I am Chairman of the Board of Randolph School, the premier K-12 education institution in the area and the only Independent School between Nashville and Birmingham.

I am also Chairman of the Board of The Village of Promise, a 501(c)(3) focused on intervening in the cycle of generational poverty in Huntsville, specifically University Place Elementary School.  Village of Promise was started by a friend of mine and a friend of the Randolph family, Bobby Bradley in who’s own life education was transformational.

Also, I am on the Board of a “second hand store” owned by my wife Julie and I in the Lincoln Village neighborhood.  It’s called Village Marketplace and it’s mission is to provide: recovery employment, low-cost goods to the area and steady funding to our partners, the Boys & Girls Club of North Alabama, The Village of Promise and Lincoln Academy, a christian school in the Lincoln Village neighborhood.

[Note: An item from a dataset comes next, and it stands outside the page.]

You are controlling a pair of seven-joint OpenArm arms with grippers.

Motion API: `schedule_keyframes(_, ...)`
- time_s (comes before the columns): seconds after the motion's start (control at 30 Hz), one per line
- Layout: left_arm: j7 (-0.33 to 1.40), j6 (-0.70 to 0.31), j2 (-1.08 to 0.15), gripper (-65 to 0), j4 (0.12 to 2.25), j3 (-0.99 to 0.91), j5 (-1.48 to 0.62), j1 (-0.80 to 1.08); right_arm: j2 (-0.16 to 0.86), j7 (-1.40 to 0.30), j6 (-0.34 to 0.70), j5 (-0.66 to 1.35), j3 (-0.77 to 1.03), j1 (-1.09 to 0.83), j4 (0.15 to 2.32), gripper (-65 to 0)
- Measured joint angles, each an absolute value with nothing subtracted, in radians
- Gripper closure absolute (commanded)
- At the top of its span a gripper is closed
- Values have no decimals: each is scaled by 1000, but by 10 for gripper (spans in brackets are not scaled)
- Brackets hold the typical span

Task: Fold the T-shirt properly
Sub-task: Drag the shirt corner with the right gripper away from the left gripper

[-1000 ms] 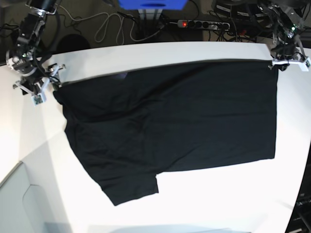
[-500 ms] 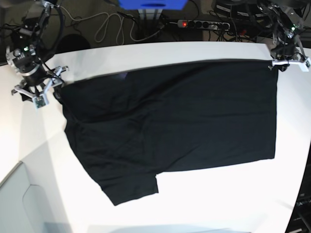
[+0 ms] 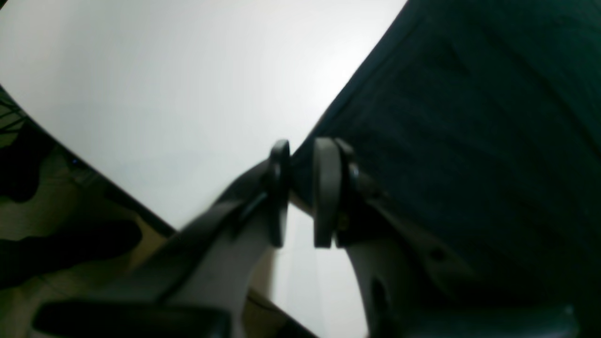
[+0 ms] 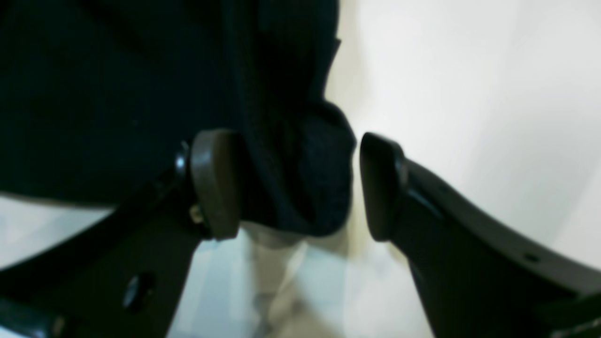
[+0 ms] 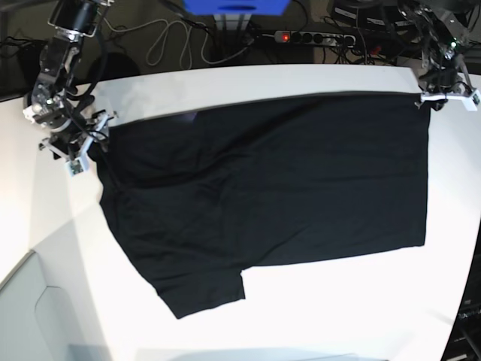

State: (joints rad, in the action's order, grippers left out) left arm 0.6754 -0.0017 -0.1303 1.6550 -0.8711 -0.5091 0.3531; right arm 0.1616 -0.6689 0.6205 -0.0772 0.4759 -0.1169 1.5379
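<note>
The black T-shirt (image 5: 263, 195) lies spread flat on the white table (image 5: 301, 79), plain side up, with one sleeve pointing to the near left. My left gripper (image 5: 445, 98) is at the shirt's far right corner. In the left wrist view it (image 3: 300, 188) is shut on the shirt's edge (image 3: 469, 117). My right gripper (image 5: 75, 147) is at the shirt's far left corner. In the right wrist view it (image 4: 296, 188) is open, with a bunched fold of the shirt (image 4: 117, 70) between the pads, touching the left pad (image 4: 216, 183).
A power strip (image 5: 316, 36), cables and a blue object (image 5: 237, 6) lie behind the table's far edge. The table's edge runs diagonally at the left, with a grey panel (image 5: 30, 316) at the near left corner.
My right arm has swung right and turned, bringing its gripper onto the shirt's far left corner. The left arm and the rest of the shirt have not moved.
</note>
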Motion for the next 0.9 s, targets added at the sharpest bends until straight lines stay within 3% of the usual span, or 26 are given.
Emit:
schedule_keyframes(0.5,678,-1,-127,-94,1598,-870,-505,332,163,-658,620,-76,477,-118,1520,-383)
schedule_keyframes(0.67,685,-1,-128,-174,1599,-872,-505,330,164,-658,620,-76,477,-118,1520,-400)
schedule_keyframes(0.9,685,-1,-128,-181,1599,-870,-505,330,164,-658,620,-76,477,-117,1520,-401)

What all these things have in common is an effort to help people who want to help themselves.  Education across the spectrum is helpful and life-changing and people have to be taught that no one can stop them from living a better life, unless they just don’t go.

My Friend Mack

So the last few days have been a little on the rough side.  My friend Gina called me late Friday and said she was concerned about our friend Mack.  She was not sure why, she was just worried about him.  He usually calls me a couple of time each day and he had not been doing that.  I agreed, I was worried too and Gina and I promised to check on him the next morning, Saturday morning, at our usual homeless breakfast.  So I went to Johnson Towers at about 11AM and banged on the door.  I did not know then that it was too late, Mack was already gone.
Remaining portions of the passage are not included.